Data items:
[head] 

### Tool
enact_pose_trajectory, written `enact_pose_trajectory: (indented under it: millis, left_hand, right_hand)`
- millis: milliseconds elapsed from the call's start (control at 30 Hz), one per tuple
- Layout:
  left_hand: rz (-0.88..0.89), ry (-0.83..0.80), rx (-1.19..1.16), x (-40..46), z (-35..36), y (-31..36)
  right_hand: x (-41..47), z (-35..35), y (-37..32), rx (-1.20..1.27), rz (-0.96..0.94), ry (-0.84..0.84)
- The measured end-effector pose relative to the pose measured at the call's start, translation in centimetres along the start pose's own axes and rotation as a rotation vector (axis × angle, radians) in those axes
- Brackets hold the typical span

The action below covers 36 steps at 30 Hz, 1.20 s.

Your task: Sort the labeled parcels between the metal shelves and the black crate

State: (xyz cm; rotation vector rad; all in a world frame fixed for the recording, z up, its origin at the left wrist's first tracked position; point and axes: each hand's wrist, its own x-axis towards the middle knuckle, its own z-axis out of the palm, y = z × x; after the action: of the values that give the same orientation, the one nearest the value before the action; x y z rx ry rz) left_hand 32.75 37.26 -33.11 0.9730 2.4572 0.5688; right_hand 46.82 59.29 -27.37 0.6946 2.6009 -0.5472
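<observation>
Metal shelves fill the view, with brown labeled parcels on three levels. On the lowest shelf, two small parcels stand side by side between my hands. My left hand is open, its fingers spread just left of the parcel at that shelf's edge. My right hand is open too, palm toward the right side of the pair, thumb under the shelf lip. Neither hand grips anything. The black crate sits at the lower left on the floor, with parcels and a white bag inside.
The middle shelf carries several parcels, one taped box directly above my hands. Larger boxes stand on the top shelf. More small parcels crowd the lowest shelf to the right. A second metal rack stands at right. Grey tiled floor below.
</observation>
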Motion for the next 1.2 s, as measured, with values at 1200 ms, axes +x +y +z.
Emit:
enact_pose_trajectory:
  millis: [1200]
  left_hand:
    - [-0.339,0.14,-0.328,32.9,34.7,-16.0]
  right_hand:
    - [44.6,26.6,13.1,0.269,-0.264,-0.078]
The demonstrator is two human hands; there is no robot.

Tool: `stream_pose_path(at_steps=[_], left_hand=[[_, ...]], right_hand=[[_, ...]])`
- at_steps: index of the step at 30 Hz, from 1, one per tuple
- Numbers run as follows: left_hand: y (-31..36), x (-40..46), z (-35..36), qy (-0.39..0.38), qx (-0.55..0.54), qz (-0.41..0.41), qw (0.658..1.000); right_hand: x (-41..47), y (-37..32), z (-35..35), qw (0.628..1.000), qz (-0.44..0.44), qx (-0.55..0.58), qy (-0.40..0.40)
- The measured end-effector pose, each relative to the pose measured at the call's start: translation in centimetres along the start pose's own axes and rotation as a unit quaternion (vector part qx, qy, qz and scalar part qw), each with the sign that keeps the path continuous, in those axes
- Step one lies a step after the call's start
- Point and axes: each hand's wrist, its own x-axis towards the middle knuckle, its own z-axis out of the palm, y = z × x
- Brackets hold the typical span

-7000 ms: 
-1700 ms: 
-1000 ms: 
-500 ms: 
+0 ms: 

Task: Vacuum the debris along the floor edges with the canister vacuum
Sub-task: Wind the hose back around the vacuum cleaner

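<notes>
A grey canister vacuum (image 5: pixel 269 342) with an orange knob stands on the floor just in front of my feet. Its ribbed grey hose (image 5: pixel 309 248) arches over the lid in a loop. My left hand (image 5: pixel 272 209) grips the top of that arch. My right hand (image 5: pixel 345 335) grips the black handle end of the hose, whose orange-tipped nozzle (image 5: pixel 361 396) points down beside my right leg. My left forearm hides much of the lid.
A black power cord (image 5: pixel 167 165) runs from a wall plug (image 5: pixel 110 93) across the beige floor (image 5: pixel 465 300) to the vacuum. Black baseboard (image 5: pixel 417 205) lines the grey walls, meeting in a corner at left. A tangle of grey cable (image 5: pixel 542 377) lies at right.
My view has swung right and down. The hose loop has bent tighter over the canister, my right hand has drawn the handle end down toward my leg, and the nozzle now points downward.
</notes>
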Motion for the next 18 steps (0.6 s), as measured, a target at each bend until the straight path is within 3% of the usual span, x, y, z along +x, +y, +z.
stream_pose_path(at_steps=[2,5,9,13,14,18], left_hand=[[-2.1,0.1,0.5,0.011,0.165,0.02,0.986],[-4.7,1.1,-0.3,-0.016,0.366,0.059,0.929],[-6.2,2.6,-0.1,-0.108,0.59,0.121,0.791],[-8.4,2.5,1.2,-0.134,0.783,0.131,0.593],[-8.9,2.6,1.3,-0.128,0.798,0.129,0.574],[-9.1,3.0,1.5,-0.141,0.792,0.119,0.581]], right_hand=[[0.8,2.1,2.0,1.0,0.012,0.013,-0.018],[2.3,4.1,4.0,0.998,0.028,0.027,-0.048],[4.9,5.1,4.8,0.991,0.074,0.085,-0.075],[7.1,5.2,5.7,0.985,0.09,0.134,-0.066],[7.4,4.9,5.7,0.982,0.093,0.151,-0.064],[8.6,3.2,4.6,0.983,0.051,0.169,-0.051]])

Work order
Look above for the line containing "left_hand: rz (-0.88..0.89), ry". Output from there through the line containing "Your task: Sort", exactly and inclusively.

Solution for this task
  left_hand: rz (-0.88..0.89), ry (-0.83..0.80), rx (-1.19..1.16), x (-40..46), z (-35..36), y (-31..36)
  right_hand: x (-41..47), z (-35..35), y (-37..32), rx (-1.20..1.27), rz (-0.96..0.94), ry (-0.84..0.84)
- The measured end-effector pose relative to the pose measured at the call's start, translation in centimetres along the start pose's own axes and rotation as a rotation vector (axis × angle, radians) in those axes
- Brackets hold the typical span

The action below covers 36 steps at 30 Hz, 1.20 s.

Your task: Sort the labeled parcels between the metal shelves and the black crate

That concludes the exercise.